Cognitive behavioural therapy (CBT) may offer short-term relief for menopause insomnia and night-time hot flushes, a pilot study suggests.
CBT is a structured, short-term talking treatment that helps people change thoughts and behaviours that can worsen sleep problems.
Researchers found the intervention was linked to meaningful short-term improvements in insomnia severity, hot flush interference, sleep self-efficacy, or confidence around sleep, and depressive symptoms.
The Menopause Society said insomnia affects an estimated 20 to 60 per cent of perimenopausal and postmenopausal women in the US.
Ongoing research is focusing on effective treatments because insomnia can have serious physical and psychological effects.

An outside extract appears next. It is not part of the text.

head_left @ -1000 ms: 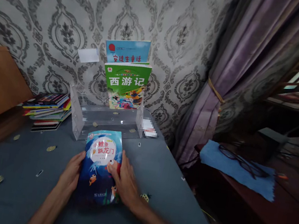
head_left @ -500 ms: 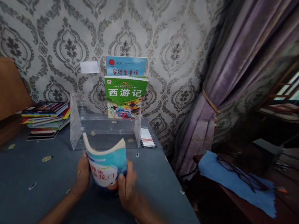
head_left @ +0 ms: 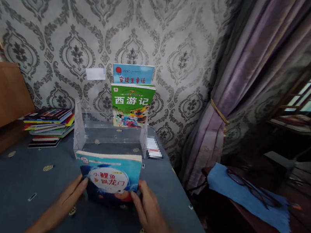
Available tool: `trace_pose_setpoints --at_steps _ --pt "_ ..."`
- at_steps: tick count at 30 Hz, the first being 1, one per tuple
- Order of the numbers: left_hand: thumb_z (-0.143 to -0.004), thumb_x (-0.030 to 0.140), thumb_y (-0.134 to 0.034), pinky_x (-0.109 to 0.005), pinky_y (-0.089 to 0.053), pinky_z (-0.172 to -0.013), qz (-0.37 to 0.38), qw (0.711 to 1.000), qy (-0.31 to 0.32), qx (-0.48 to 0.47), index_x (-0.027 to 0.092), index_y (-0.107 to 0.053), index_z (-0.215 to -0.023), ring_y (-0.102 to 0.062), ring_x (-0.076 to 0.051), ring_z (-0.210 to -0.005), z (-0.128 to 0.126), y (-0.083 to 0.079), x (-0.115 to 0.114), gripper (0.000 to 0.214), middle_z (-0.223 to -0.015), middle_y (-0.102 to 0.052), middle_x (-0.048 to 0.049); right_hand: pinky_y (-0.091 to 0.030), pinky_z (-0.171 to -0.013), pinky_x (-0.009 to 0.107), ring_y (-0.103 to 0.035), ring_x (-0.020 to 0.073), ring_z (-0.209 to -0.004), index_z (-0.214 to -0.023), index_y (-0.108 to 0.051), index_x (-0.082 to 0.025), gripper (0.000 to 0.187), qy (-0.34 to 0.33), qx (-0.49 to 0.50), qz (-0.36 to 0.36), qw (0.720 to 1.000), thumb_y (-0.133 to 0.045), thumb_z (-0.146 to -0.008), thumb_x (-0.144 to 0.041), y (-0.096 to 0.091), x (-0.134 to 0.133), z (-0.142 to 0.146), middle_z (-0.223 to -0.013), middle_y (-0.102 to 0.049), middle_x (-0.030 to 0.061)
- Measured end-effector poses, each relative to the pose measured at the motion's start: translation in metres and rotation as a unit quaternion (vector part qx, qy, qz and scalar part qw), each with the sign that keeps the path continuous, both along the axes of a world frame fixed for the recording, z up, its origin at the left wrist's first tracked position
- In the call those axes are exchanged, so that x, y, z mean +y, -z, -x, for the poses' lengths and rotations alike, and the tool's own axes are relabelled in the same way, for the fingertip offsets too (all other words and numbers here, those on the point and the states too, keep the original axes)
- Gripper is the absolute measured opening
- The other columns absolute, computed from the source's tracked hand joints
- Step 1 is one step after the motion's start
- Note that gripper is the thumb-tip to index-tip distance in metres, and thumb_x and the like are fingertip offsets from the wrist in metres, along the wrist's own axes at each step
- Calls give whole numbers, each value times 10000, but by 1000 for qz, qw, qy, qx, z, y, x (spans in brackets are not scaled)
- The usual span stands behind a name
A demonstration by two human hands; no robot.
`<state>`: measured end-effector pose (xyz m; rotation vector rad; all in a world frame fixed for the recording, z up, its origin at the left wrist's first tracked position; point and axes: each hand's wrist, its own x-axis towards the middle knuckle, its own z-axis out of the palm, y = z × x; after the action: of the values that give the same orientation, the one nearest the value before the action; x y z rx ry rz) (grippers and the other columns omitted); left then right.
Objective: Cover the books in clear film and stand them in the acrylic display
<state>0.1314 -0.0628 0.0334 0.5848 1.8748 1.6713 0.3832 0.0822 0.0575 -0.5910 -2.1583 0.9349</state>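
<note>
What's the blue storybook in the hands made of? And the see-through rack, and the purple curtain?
The blue storybook: paper, with a smooth, maybe glossy cover; pale page edges show on top.
The see-through rack: probably clear, smooth plastic, since the table shows through; glass is possible.
The purple curtain: cloth, slightly satiny-looking, hanging in soft folds gathered by a tie.

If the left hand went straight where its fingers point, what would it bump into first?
The blue book: the left hand is holding its edge. Past that, the clear stand looks next, though depth is hard to judge.
</note>
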Motion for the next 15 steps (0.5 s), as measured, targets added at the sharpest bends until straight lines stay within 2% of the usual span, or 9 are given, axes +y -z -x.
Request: trace_pose_setpoints --at_steps 3,6,8,11,15 --pt "-768 542 -747 -321 -559 -748 -1 999 31 -21 243 -686 -1171 -704 -245 -820 -12 -13 7 506 -1098 -732 -80 -534 -801 347 -659 208 -794 -1014 -532 -257 282 -17 -18 61 998 -346 -1030 -468 -6 0 -4 -818 -656 16" --pt "-806 605 -678 -325 -543 -743 -11 999 47 4 219 -657 -1240 -634 -172 -602 -28 -30 20 582 -1124 -720 -67 -518 -812 349 -659 187 -762 -1012 -501 -242 301 -34 -17 103 994 -320 -1039 -481 -9 1 0 -842 -645 9" --pt "-795 606 -683 -320 -534 -756 -6 998 50 23 202 -679 -1192 -615 -172 -588 -34 -39 25 566 -985 -731 -51 -508 -817 354 -656 187 -785 -1021 -491 -236 313 -26 -10 105 994 -312 -1037 -492 -8 1 2 -905 -649 25" --pt "-756 635 -696 -309 -519 -666 -6 994 90 57 195 -708 -1046 -598 -201 -616 -38 -49 27 528 -751 -681 -27 -501 -798 354 -643 193 -804 -1048 -479 -235 323 -11 -3 96 995 -296 -1034 -501 -5 2 4 -939 -645 37" --pt "-719 684 -687 -278 -467 -583 -23 987 109 113 211 -666 -844 -530 -182 -614 -41 -66 35 490 -637 -589 6 -485 -789 356 -626 205 -824 -1052 -474 -234 287 12 -5 62 998 -300 -1032 -462 -9 11 10 -907 -632 35"
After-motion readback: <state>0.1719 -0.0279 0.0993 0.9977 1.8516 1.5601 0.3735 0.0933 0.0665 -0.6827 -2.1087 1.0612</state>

Dr Monica Christmas, associate medical director for The Menopause Society, said: “Nocturnal hot flushes (night sweats) and sleep disruption can have a significant effect on the quality of life with many women claiming extreme impairment due to symptoms that often start in early perimenopause and last 10 or more years.”
“Sleep disturbances can persist even in those using pharmacological therapy to manage hot flushes.
“The study’s findings highlight the utility of cognitive-behavioural therapy as a standalone treatment for insomnia and hot flushes, offering women an alternative or adjunct to pharmacological treatments.”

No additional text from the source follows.